Los creyentes católicos sabemos a ciencia y corazón ciertos que lo que somos, nuestra nada ante Dios, es susceptible de ser entendida de forma muy equivocada. Si creemos que lo podemos hacer todo por nosotros mismos no teniendo en cuenta la Providencia del Creador acabaremos estrellándonos. Y es que la realidad, la Verdad, es como es y no puede ser de otra forma.

Es bien cierto, por tanto, que a Dios, al Todopoderoso (¡Alabado sea por siempre!) debemos entregar no un poco de nuestra existencia, no lo que nos sobre de bondad o de amor sino toda la bondad y todo el amor. En realidad, somos parte de su misericordia y, por eso mismo, nos debemos por entero al Padre. De aquí que debamos mostrar una total entrega sin medida alguna de racanismo por nuestra parte ni dejación de hacerle ver que lo amamos.

En realidad, todo consiste en olvidarnos de nosotros mismos y estar a lo que Dios quiera que estemos. Seguramente no es realidad fácil de llevar a cabo pero es lo que, según buenamente nos inspire el Creador, debemos hacer.

Podemos, por ejemplo, pedirle (para esto que aquí se plantea) estar aquí como si estuviéramos más allá de este mundo caduco y mortal. Estar, digamos, como en el Cielo ahora mismo. No obstante Jesús trajo el Reino de Dios y, siendo Él Dios mismo hecho hombre, no resulta nada exagerado, por nuestra parte, pedir eso. Es más, es lo que nos conviene sobre todo. Por eso todo aquello que nos rodea, todo lo que envuelve nuestra existencia como hijos de Dios, ha de ser obviado, apartado a un lado.

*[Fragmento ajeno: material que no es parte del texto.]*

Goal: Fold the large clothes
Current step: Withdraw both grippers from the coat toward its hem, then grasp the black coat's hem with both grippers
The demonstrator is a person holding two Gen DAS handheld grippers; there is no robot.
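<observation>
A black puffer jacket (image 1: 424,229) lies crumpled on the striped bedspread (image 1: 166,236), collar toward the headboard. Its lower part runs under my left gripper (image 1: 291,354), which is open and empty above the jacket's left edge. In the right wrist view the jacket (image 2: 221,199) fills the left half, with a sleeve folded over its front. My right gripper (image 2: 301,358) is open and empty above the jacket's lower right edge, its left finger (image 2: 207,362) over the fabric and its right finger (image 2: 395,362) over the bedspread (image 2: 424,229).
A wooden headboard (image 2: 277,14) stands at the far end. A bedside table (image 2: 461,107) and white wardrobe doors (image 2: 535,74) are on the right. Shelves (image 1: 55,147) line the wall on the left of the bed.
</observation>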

Así permaneceremos en Él y Él en nosotros.

Todo lo de Dios, todo lo divino que tenga que ver con su totalidad y su inmensidad ha de ser, a pesar de no ser capaces de comprenderlo como nos gustaría, ha de ser, decimos, objeto de nuestro anhelo y nuestro gozo. Todo lo que tenga relación con las praderas del definitivo Reino de Dios, de las moradas eternas… nuestro destino inscrito en el corazón que nos dio el Creador.

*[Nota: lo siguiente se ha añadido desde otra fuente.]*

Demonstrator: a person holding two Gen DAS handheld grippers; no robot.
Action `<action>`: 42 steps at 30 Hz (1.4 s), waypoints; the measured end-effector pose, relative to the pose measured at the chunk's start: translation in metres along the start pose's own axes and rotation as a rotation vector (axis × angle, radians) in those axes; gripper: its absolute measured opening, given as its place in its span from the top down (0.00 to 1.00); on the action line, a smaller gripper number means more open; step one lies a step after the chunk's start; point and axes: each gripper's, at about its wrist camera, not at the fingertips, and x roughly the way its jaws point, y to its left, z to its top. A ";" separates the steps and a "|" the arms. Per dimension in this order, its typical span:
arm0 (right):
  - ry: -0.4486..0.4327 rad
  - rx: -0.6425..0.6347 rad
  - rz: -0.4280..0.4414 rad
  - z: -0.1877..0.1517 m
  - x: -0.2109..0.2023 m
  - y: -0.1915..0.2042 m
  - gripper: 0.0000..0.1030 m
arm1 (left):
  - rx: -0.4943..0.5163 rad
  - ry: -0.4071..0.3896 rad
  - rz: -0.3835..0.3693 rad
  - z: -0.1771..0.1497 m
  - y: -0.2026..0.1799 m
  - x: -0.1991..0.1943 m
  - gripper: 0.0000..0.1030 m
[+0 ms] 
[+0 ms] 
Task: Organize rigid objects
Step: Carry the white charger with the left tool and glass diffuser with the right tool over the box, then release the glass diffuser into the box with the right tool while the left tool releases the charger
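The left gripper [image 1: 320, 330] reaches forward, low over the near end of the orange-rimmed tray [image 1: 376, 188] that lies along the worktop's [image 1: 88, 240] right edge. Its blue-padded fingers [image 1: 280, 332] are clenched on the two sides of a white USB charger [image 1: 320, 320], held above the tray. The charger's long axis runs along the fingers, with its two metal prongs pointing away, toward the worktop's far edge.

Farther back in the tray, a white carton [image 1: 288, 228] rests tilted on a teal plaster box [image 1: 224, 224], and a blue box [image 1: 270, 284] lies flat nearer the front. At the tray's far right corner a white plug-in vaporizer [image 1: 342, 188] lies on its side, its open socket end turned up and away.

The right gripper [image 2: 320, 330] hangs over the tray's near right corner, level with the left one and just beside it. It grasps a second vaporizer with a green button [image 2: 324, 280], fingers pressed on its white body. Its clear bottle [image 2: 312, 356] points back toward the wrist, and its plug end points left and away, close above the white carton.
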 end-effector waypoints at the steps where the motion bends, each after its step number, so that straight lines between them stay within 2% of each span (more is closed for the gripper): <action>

Y Dios… bien dentro, allí donde tiene su templo en nosotros. Allí queremos que Quien todo lo puede siembre su santa doctrina, allí su Palabra ha de ser asiento, allí su misericordia ha de regar nuestra, a veces, seca tierra del alma; y de allí, y por eso mismo, ha de salir al mundo todo lo que de bueno y benéfico pueda nacer del corazón de un hijo de Dios que sabe que lo es y que es consciente que eso no ha de querer decir nada vacío sino lleno de amor y nada henchido de orgullo sino a rebosar de humildad. ¡Oh humildad, santo testimonio del bien mayor que es Dios!

Nos corresponde, por tanto, vigilar nuestra fe para que no devenga tibia o alejada de Dios. Sólo así podremos decir, pensar y creer, que estamos a la altura de lo que el Padre quiere de nosotros.

También nos corresponde adorar a Dios sobre todas las cosas; y amarlo. Y no hacerlo como quien se siente obligado sin entender qué significa eso sino de forma consciente y redoblando nuestro esfuerzo espiritual.

Y ya, por último, algo que no deberíamos olvidar nunca y que debería estar muy por encima de tantos intentos nuestros de hacer ver que somos hijos de Dios mostrando, con nuestro hacer, que lo somos poco y mal: dejarnos hacer por la santa Providencia de Dios.

Y es que en eso hay escondido un secreto, el gran secreto dicho a voces por el Creador para que sea escuchado: nos ama y se vierte en nosotros. Y por eso el olvido de nosotros mismos no es ningún tipo de alienación o algo por el estilo sino una forma de manifestar nuestro gustoso sometimiento a lo que Dios quiera de nosotros.